> [Exercise details] Of the lines below, copy those that hold the word "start".

> [Supplied records]
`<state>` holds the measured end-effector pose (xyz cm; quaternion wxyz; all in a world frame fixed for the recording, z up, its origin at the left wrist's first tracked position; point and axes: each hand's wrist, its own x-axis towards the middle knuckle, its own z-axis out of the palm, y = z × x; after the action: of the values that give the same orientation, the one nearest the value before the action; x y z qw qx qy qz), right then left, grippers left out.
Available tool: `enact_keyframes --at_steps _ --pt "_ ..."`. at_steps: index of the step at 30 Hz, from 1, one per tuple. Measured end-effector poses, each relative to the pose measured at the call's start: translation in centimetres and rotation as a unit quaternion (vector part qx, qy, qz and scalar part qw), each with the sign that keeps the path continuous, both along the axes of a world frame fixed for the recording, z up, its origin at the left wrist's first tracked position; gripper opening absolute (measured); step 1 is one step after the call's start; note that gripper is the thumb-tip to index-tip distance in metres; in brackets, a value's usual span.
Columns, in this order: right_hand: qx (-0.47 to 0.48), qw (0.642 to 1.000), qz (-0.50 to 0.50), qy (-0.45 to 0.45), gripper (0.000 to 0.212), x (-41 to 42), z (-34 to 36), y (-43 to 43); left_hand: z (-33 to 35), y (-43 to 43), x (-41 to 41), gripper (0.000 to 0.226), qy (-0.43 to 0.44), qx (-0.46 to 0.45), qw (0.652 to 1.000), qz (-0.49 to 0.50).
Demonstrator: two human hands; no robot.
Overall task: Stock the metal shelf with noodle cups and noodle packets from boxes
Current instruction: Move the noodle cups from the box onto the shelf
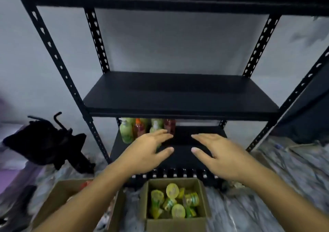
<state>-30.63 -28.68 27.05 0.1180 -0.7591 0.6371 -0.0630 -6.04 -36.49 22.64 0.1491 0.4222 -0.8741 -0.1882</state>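
Rear wall (169,41): plain, pale grey, unbroken finish behind the black metal shelf (178,93) that stands in front of it. One dark, scuffed patch (306,34) noted on the wall at upper right. Floor (293,178): grey-and-white marbled pattern, glossy. A second dark rack (302,87) with perforated uprights stands at the right edge. A black bag-like item (44,142) lies on the floor at left, detail blurred. Purple furnishing (7,174) at far left, unidentifiable. Lighting: dim, cool, even.

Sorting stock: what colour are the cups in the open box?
The cups are yellow and green; head view.
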Motion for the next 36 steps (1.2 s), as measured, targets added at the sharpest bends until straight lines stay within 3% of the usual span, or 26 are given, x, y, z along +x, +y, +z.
enact_keyframes --at_steps 8,16,22,29,36 --pt "0.203 0.978 -0.038 -0.012 0.055 1.9 -16.9 4.2 -15.9 5.0 0.0 0.055 -0.06 0.227 0.972 0.029" --pt "0.303 0.948 -0.094 -0.028 0.057 0.4 -25.2 5.4 -24.1 6.9 -1.0 0.05 -0.118 0.348 0.928 0.068" --pt "0.346 0.921 -0.162 -0.081 0.063 -2.3 -30.3 4.9 -27.0 6.3 -2.1 0.053 -0.126 0.367 0.918 0.082" --pt "0.355 0.923 -0.131 -0.074 0.063 -4.6 -37.1 1.3 -32.7 3.9 -3.6 0.058 -0.119 0.36 0.917 0.126" --pt "0.345 0.933 -0.073 -0.07 0.063 -5.1 -53.3 -4.3 -48.8 -0.6 -4.8 0.068 -0.131 0.355 0.907 0.183"
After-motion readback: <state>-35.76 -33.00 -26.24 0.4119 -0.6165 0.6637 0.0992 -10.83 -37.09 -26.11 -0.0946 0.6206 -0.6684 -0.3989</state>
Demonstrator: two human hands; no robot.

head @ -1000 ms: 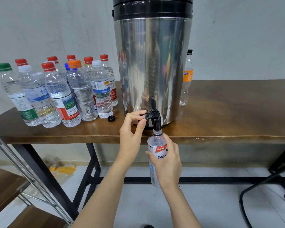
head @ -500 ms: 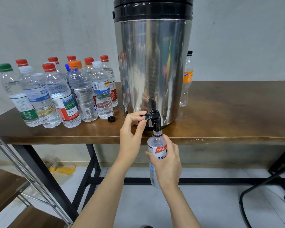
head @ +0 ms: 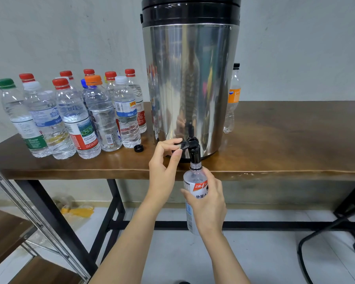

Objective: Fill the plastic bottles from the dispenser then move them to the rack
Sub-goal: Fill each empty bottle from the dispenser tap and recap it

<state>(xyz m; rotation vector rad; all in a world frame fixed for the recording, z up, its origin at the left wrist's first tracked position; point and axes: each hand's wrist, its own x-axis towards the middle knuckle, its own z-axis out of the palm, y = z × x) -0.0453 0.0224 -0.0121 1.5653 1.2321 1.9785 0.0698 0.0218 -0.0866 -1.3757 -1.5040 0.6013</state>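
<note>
Since one second ago almost nothing has moved: both hands stay at the tap in the same places, and the bottle is still under the spout.

At the lower left stands the rack (head: 6,232), with wooden shelves in a metal frame. Above it, on the left part of the counter (head: 285,140), a group of capped bottles (head: 70,119) stands upright and close together, with red, green, white, orange and blue caps. Just to the right of them a loose black cap (head: 139,148) lies on the counter.

The left hand (head: 164,171) pinches the black tap lever (head: 182,144) between thumb and curled fingers. The lever belongs to the steel dispenser (head: 191,78), which stands at the front edge of the counter. Its black spout (head: 194,154) points down over the edge.

The open bottle (head: 195,181) is held upright in front of the counter, its mouth right at the spout. The right hand (head: 209,206) grips it around the label, with fingers and thumb wrapped around its body. How full it is, I cannot tell.

Behind the dispenser on the right, an orange-labelled bottle (head: 233,99) with a black cap stands partly hidden.
</note>
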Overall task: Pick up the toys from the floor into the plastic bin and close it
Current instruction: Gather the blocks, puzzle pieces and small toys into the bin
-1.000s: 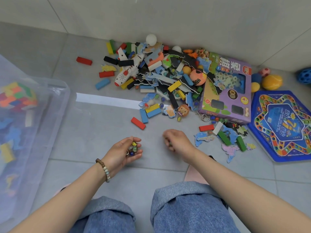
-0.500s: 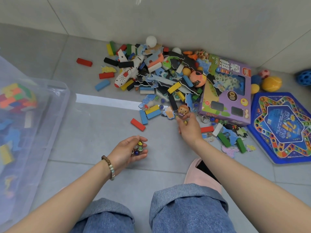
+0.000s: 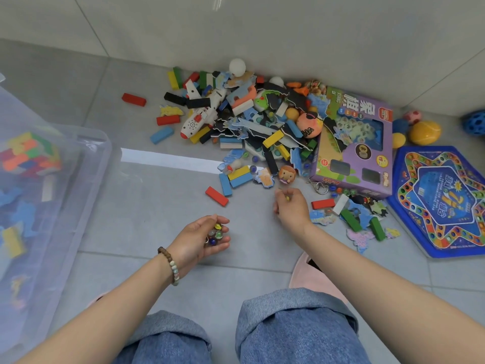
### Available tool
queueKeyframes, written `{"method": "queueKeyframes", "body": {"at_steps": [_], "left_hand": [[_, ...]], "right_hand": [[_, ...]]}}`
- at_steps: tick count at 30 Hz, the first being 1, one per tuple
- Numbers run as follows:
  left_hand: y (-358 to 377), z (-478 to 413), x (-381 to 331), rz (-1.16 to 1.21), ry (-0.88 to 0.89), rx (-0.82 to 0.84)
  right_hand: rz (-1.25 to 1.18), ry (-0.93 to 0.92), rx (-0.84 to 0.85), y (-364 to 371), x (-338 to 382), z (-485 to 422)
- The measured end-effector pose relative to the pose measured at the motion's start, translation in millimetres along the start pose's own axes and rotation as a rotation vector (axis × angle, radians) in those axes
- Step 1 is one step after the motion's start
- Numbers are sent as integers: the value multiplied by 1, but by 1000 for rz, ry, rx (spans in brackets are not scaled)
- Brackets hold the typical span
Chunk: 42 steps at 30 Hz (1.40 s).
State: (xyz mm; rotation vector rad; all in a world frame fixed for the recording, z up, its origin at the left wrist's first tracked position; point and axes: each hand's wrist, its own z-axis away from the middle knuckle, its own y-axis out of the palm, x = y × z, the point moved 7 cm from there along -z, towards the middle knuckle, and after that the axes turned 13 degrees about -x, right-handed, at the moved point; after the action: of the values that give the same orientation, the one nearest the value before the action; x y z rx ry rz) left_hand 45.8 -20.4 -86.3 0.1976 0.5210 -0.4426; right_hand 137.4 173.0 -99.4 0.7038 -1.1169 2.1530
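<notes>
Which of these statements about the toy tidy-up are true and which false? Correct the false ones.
1. The left hand holds a cluster of marbles. True.
2. The right hand lies flat and empty on the floor. False: it pinches a small yellowish piece.
3. The plastic bin at the person's left has coloured blocks in it. True.
4. The purple game box sits inside the bin. False: it lies on the floor beside the blue star board.
</notes>
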Motion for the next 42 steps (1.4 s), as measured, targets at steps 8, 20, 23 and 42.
{"method": "queueKeyframes", "body": {"at_steps": [8,20,23,42], "left_hand": [[-10,44,-56,-12,151,-69],[-183,243,-228,134,616,-270],[-263,248,-224,199,552,-418],[-349,191,-174,-159,425,-486]], "right_hand": [[-425,245,550,-9,75,105],[-200,42,991,87,280,326],[-258,188,1048,145,287,380],[81,-186,862,166,274,323]]}}
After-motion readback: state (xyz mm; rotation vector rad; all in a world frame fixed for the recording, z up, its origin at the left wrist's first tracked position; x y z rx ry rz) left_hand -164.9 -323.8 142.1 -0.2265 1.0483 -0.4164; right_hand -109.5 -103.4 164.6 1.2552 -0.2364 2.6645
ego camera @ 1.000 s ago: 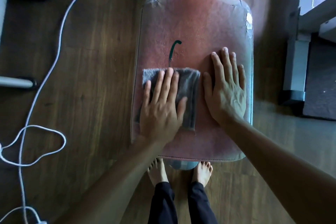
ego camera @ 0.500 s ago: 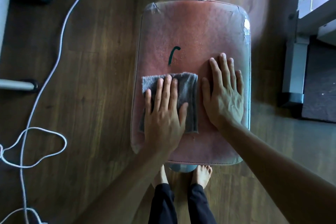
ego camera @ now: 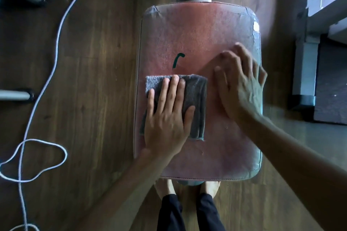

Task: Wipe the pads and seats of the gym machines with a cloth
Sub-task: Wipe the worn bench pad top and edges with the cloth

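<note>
While the wipe looks like it's properly underway, there's no real way to tell from the surface which bits of the red seat pad (ego camera: 199,30) are already clean, so call it somewhere mid-job on this one pad. The folded grey cloth (ego camera: 195,99) sits on the left-middle of the pad, just below a little green squiggle mark (ego camera: 177,60) that it hasn't covered. The far half of the pad and the near strip by the person's feet are bare of cloth right now, and any other machines would presumably need doing too.

Grip-wise, the left hand (ego camera: 167,116) isn't pinching anything; it's pressed flat, fingers spread, palm down on top of the cloth, pinning it to the pad. The right hand (ego camera: 242,88) is empty, fingers spread, over the bare pad just beside the cloth's right edge. It's blurred, so whether it's touching or lifted is unclear.
</note>
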The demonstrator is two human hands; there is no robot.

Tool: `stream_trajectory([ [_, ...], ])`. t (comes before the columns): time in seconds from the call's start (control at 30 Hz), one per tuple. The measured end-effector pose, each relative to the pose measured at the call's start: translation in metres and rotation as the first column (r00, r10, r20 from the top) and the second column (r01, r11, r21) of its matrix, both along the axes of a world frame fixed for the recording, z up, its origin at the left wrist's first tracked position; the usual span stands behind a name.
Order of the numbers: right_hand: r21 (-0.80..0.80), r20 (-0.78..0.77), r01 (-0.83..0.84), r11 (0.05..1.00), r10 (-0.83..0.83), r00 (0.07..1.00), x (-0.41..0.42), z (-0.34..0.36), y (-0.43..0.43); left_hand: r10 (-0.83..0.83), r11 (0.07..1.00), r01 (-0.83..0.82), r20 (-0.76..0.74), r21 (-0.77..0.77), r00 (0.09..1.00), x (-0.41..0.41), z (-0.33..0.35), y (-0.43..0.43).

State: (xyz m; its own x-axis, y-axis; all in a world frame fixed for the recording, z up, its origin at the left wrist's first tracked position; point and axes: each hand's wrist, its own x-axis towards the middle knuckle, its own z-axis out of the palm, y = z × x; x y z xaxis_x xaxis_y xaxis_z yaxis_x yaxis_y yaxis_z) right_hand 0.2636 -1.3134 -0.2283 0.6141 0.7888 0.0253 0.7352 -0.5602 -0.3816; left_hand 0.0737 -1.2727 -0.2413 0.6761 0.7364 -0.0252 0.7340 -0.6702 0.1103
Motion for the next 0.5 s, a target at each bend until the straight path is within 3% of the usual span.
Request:
stream_trajectory([
  [0.5,-0.029,0.017,0.038,0.999,-0.038,0.999,0.009,-0.011,0.018,-0.010,0.999,0.011,-0.017,0.045,1.000,0.026,-0.002,0.034],
])
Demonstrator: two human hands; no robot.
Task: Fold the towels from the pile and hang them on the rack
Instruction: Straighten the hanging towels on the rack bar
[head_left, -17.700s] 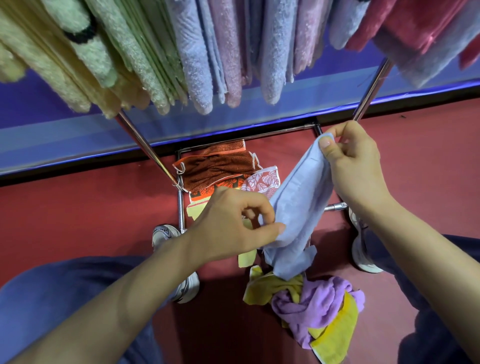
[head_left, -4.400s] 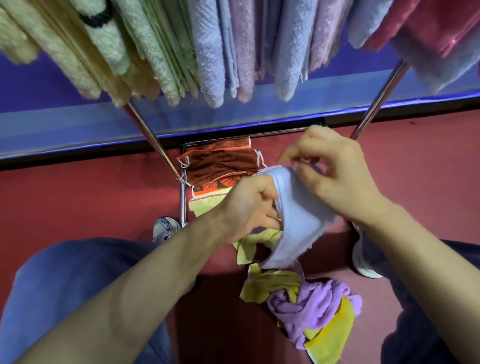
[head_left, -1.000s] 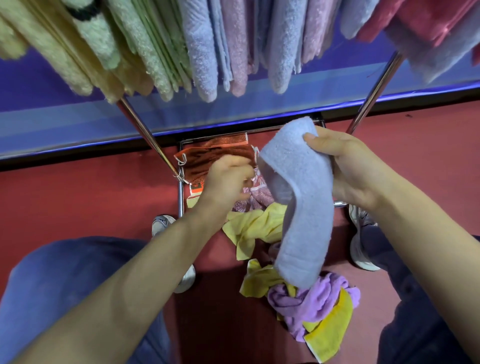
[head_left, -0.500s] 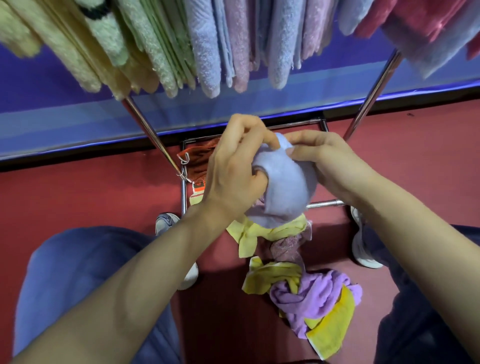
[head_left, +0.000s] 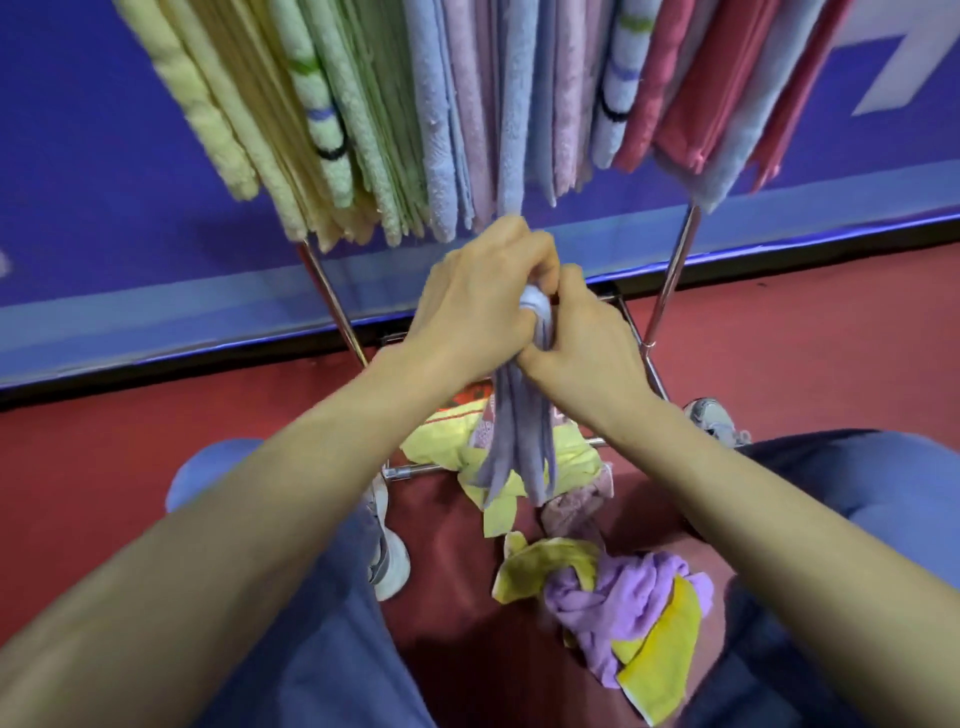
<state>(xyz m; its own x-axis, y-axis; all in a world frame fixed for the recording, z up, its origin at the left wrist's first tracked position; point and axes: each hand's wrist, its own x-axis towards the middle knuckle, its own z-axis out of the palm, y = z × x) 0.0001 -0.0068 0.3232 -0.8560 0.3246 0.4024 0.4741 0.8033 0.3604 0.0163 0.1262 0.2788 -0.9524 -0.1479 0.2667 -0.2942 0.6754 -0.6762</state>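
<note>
Clutching folded pale-lilac terry towel (head_left: 519, 441) in left hand (head_left: 478, 306) and right hand (head_left: 582, 348), beneath pastel towels (head_left: 441, 130) on chrome rack (head_left: 670, 280).

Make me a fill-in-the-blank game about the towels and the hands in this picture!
The folded pale blue towel is gripped by ____ of the person's hands, the left hand and the right hand. The floor is coloured ____. The crumpled purple towel touches a neighbouring towel coloured ____.
Missing words: both; red; yellow.
</note>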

> [Task solution]
Available tool: `enact_keyframes --at_steps _ --pt "_ ..."`. at_steps: index of the step at 30 Hz, from 1, one per tuple. Measured end-effector poses, each relative to the pose measured at the call's start: translation in centimetres and rotation as a unit quaternion (vector part qx, qy, qz and scalar part qw), each with the sign that keeps the path continuous, both along the axes of a world frame fixed for the recording, z up, its origin at the left wrist's first tracked position; gripper opening absolute (measured); step 1 is one step after the call's start; note that gripper is the thumb-tip to index-tip distance in metres; in brackets, a value's usual span.
- The measured end-effector pose relative to the pose measured at the motion's start, translation in millimetres along the start pose's own axes and rotation as a rotation vector (axis × angle, radians) in those axes
- Step 1 is one step after the motion's start
Tool: `stream_trajectory([ [_, ...], ])`. t (comes before the columns): time in seconds from the call's start (control at 30 Hz), one per tuple. The measured end-effector pose, each relative to the pose measured at the call's start: translation in metres and rotation as the first column (r00, r10, r20 from the top) and the second column (r01, r11, r21) of its matrix, both along the axes of a world frame fixed for the recording, z up, its origin at the left wrist's first tracked position; the usual span stands behind a name.

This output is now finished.